* _RECORD EXCERPTS_
---

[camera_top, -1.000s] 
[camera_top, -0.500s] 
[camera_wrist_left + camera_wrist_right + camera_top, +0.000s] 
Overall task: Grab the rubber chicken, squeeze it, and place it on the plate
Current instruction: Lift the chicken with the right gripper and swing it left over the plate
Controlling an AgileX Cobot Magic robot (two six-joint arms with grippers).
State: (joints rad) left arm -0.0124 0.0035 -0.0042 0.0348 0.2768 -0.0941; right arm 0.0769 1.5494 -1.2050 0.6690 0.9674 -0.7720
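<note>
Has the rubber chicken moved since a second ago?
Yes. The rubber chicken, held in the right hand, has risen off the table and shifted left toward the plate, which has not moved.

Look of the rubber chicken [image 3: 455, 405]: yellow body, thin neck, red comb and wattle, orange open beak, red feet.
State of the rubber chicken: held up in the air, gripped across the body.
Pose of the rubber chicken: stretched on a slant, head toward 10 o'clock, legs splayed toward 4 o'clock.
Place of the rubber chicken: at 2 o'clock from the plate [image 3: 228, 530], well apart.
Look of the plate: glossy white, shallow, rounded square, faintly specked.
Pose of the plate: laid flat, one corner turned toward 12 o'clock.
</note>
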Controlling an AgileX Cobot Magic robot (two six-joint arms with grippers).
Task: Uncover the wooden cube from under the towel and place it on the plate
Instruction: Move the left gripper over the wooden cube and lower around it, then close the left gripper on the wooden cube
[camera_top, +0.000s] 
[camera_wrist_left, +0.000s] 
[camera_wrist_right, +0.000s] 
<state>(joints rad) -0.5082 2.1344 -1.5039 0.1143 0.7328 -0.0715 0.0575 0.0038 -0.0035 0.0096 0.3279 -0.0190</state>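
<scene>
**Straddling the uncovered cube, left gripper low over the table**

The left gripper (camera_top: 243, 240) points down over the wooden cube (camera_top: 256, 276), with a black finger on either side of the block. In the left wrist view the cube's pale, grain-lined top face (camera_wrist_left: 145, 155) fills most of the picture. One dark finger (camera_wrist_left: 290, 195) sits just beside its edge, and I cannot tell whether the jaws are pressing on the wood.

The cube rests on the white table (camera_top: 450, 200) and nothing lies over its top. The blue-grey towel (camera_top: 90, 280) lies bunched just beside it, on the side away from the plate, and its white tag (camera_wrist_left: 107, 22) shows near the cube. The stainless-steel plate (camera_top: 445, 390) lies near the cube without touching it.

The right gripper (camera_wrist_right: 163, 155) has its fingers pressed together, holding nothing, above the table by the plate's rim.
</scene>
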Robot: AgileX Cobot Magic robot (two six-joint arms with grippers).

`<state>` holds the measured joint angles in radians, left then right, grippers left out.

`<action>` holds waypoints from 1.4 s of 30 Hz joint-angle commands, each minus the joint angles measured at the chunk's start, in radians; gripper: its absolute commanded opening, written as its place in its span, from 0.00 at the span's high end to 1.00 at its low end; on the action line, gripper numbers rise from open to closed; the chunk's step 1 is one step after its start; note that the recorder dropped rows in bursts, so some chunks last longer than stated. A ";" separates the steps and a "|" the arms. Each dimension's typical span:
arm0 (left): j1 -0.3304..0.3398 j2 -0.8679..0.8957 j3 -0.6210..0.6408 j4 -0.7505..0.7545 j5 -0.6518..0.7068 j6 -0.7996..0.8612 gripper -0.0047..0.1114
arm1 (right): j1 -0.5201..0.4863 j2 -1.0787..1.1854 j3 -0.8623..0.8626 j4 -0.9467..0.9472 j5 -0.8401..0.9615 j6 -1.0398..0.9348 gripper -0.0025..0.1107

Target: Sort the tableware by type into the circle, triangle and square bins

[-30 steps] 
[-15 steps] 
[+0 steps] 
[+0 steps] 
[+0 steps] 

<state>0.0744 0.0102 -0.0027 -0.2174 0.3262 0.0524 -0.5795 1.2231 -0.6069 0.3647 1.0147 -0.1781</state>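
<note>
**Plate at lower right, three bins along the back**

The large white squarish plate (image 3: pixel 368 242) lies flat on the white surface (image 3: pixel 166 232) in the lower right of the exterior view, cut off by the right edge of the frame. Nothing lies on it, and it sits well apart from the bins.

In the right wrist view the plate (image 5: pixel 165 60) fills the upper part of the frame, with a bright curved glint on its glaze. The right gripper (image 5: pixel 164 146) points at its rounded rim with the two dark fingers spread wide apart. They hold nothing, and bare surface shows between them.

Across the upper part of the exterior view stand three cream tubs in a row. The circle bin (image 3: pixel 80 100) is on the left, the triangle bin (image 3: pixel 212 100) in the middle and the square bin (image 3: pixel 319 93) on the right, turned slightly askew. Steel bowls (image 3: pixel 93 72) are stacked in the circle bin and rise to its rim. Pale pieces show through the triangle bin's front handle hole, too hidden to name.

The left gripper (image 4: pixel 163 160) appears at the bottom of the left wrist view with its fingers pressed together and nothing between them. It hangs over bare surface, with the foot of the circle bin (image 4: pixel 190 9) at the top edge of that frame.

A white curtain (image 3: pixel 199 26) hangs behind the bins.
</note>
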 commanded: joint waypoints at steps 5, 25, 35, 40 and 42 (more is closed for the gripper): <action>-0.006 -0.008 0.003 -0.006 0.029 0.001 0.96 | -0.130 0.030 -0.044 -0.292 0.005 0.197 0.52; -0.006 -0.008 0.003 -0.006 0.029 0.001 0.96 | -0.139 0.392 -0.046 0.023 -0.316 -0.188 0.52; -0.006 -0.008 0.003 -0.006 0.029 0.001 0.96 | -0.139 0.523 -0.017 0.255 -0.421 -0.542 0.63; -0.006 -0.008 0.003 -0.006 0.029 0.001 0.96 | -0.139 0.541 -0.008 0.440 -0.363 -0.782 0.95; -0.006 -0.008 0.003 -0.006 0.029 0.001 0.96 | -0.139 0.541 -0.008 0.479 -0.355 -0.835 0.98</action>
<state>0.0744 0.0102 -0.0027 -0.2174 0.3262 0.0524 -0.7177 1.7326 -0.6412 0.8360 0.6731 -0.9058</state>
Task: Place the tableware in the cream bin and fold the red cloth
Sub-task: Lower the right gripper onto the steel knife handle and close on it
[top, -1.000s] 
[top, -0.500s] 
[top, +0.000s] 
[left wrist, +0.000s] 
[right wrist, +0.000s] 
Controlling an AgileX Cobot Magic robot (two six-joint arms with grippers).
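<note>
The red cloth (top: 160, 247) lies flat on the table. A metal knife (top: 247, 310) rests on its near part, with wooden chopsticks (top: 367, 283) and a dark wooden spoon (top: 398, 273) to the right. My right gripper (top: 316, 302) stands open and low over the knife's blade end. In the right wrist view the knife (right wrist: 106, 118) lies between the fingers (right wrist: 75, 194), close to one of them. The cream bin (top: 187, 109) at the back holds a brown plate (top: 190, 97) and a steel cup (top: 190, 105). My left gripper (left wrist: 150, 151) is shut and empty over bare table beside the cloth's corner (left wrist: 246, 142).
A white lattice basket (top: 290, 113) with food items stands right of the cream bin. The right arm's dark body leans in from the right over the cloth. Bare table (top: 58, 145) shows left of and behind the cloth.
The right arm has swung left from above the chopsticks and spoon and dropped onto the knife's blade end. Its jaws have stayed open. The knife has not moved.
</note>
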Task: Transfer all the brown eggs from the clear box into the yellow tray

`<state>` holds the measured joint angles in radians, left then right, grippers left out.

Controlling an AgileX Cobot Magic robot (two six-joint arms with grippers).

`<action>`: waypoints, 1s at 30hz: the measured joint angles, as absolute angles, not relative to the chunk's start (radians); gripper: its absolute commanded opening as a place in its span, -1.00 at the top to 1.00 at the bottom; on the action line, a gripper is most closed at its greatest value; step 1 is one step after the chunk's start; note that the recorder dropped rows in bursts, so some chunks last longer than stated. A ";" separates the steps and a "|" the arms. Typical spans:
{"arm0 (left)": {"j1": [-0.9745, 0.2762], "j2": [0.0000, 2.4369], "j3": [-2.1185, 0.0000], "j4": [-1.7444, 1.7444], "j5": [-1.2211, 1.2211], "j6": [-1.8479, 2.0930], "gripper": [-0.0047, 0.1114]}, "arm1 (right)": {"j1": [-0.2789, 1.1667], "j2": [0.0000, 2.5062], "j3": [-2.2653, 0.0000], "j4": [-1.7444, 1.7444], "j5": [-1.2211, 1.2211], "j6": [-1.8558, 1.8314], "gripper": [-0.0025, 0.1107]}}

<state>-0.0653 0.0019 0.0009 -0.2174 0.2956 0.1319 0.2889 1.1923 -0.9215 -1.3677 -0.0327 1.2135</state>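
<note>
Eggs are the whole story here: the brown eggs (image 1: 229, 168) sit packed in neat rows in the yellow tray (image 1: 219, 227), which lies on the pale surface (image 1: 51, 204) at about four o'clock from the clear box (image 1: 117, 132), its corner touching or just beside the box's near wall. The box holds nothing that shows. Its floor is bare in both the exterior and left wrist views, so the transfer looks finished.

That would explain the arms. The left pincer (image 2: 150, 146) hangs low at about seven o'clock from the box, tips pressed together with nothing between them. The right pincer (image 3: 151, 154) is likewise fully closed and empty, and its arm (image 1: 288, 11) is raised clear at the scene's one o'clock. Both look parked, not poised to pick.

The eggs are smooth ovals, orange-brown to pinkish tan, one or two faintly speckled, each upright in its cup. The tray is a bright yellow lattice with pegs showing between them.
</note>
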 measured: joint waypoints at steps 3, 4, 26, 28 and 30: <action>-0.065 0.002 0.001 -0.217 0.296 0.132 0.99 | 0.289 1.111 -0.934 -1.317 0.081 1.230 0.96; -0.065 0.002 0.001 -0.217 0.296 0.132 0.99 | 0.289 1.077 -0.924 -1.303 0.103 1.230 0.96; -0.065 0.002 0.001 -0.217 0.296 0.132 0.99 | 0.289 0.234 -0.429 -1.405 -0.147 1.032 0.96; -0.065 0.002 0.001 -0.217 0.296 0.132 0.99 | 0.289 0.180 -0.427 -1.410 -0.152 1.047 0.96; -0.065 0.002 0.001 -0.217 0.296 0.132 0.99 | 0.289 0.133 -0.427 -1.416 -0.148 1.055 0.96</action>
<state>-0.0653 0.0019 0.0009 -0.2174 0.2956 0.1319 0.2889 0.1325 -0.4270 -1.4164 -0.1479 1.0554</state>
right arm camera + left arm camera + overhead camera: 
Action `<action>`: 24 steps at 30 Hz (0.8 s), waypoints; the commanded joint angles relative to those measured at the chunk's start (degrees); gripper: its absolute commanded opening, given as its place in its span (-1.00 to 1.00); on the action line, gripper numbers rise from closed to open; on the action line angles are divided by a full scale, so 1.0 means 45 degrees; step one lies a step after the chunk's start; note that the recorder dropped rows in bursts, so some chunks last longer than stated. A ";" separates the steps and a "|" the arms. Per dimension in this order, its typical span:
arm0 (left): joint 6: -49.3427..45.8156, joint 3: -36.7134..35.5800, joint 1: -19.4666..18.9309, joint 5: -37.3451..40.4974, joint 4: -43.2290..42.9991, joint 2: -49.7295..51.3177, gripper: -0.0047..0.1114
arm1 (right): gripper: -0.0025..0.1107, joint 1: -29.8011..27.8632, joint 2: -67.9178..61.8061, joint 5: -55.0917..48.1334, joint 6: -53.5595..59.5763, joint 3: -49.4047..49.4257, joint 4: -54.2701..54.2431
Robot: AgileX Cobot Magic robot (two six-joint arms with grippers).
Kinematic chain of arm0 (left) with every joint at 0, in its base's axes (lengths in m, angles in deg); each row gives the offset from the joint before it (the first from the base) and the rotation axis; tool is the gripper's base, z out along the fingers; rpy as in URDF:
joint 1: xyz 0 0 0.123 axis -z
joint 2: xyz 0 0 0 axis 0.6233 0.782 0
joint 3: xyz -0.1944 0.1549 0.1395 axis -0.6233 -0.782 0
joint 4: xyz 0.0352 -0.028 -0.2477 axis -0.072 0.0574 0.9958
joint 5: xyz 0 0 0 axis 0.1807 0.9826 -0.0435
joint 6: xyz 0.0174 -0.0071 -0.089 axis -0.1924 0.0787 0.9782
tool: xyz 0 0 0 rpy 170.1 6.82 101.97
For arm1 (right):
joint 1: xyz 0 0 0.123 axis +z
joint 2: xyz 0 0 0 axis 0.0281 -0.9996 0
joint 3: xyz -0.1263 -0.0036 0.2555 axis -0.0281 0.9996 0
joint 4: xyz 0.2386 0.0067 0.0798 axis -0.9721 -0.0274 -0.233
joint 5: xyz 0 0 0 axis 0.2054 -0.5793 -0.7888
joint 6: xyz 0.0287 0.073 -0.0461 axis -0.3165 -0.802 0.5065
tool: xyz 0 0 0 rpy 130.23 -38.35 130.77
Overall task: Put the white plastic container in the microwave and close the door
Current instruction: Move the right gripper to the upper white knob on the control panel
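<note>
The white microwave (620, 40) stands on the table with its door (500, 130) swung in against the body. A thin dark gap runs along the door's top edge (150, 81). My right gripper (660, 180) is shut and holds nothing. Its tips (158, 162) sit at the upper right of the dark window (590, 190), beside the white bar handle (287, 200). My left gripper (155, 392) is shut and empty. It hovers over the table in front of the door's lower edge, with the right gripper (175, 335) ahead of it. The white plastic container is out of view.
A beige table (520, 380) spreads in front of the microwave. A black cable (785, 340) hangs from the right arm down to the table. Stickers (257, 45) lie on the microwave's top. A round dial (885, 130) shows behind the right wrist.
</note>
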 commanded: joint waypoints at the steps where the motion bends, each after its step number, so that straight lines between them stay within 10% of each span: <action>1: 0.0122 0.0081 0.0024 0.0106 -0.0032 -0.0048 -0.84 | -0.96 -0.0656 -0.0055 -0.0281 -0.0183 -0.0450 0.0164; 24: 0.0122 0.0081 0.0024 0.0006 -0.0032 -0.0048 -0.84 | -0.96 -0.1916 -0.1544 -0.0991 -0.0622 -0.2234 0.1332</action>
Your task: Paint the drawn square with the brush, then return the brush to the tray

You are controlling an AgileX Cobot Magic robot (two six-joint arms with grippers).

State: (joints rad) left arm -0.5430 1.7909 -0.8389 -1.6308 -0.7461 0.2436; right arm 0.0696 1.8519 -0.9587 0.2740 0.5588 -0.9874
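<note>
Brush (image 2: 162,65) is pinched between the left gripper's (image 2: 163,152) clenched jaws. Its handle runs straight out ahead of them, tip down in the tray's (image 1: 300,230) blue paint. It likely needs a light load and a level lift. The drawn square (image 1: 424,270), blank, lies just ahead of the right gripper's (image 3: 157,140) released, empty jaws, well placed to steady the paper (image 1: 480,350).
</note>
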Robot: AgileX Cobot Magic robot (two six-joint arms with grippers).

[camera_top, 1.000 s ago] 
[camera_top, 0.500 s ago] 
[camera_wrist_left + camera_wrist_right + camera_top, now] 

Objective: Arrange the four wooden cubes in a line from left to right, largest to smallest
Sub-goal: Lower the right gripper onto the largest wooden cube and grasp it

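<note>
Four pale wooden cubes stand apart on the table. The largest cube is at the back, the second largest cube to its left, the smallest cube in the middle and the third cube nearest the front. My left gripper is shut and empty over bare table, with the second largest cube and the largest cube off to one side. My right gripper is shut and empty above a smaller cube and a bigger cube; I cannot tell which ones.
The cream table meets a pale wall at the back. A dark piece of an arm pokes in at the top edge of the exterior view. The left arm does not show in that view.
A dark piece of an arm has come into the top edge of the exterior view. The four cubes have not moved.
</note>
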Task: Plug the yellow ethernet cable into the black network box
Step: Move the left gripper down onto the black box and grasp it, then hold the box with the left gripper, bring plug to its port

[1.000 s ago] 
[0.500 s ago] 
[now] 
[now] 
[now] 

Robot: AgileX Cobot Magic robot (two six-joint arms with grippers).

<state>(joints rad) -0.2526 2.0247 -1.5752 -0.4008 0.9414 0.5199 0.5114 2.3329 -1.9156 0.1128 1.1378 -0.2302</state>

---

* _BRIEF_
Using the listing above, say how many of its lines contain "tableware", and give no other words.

* _OUTPUT FOR THIS TASK_
2